◆ **Description of the task**: Instruction for the data below: set down exactly the lines from the line with "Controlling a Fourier" to the line with "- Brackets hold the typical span", inclusive, and no others.

◆ **Stored data**:

%%

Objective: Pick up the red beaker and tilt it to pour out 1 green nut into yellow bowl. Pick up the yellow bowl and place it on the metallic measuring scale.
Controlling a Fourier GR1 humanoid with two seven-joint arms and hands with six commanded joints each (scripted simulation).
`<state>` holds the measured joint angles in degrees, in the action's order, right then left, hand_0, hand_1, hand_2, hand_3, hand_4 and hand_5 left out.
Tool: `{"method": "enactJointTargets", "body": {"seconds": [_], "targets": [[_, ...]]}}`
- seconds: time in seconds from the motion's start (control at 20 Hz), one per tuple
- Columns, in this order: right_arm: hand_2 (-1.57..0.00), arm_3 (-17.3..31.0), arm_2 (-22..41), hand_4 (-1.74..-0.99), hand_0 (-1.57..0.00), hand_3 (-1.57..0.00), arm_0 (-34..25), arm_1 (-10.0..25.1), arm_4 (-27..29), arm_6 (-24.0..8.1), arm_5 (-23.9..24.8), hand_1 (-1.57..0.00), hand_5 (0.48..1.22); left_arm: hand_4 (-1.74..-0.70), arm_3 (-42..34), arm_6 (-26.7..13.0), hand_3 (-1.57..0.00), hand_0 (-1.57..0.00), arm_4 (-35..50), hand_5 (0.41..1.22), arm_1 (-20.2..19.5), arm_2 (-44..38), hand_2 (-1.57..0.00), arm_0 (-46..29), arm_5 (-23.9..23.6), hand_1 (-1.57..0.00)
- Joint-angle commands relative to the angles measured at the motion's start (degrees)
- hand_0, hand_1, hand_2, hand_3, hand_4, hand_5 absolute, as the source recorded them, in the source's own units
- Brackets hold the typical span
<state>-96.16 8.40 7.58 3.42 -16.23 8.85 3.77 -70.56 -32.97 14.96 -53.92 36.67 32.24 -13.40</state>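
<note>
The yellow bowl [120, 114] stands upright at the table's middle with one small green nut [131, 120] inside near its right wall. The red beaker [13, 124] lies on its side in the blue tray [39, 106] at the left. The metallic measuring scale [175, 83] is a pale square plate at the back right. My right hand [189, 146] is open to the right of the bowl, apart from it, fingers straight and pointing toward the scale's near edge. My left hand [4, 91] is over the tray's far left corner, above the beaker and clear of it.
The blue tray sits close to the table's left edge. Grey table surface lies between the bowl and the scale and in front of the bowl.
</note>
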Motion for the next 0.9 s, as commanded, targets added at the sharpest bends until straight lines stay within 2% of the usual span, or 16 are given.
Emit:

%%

◆ **Finished task**:
Controlling a Fourier GR1 humanoid with two seven-joint arms and hands with six commanded joints each (scripted simulation).
`<state>` holds the measured joint angles in degrees, in the action's order, right then left, hand_0, hand_1, hand_2, hand_3, hand_4 and hand_5 left out.
Tool: `{"method": "enactJointTargets", "body": {"seconds": [_], "targets": [[_, ...]]}}`
- seconds: time in seconds from the motion's start (control at 20 Hz), one per tuple
- Columns, in this order: right_arm: hand_2 (-1.57..0.00), arm_3 (-17.3..31.0), arm_2 (-22..41), hand_4 (-1.74..-0.99), hand_0 (-1.57..0.00), hand_3 (-1.57..0.00), arm_0 (-34..25), arm_1 (-10.0..25.1), arm_4 (-27..29), arm_6 (-24.0..8.1), arm_5 (-23.9..24.8), hand_1 (-1.57..0.00), hand_5 (0.48..1.22); left_arm: hand_4 (-1.74..-0.70), arm_3 (-42..34), arm_6 (-26.7..13.0), hand_3 (-1.57..0.00), hand_0 (-1.57..0.00), arm_4 (-35..50), hand_5 (0.41..1.22), arm_1 (-20.2..19.5), arm_2 (-44..38), hand_2 (-1.57..0.00), arm_0 (-46..29), arm_5 (-23.9..23.6), hand_1 (-1.57..0.00)
- Joint-angle commands relative to the angles measured at the motion's start (degrees)
- hand_0, hand_1, hand_2, hand_3, hand_4, hand_5 absolute, as the source recorded them, in the source's own units
- Brackets hold the typical span

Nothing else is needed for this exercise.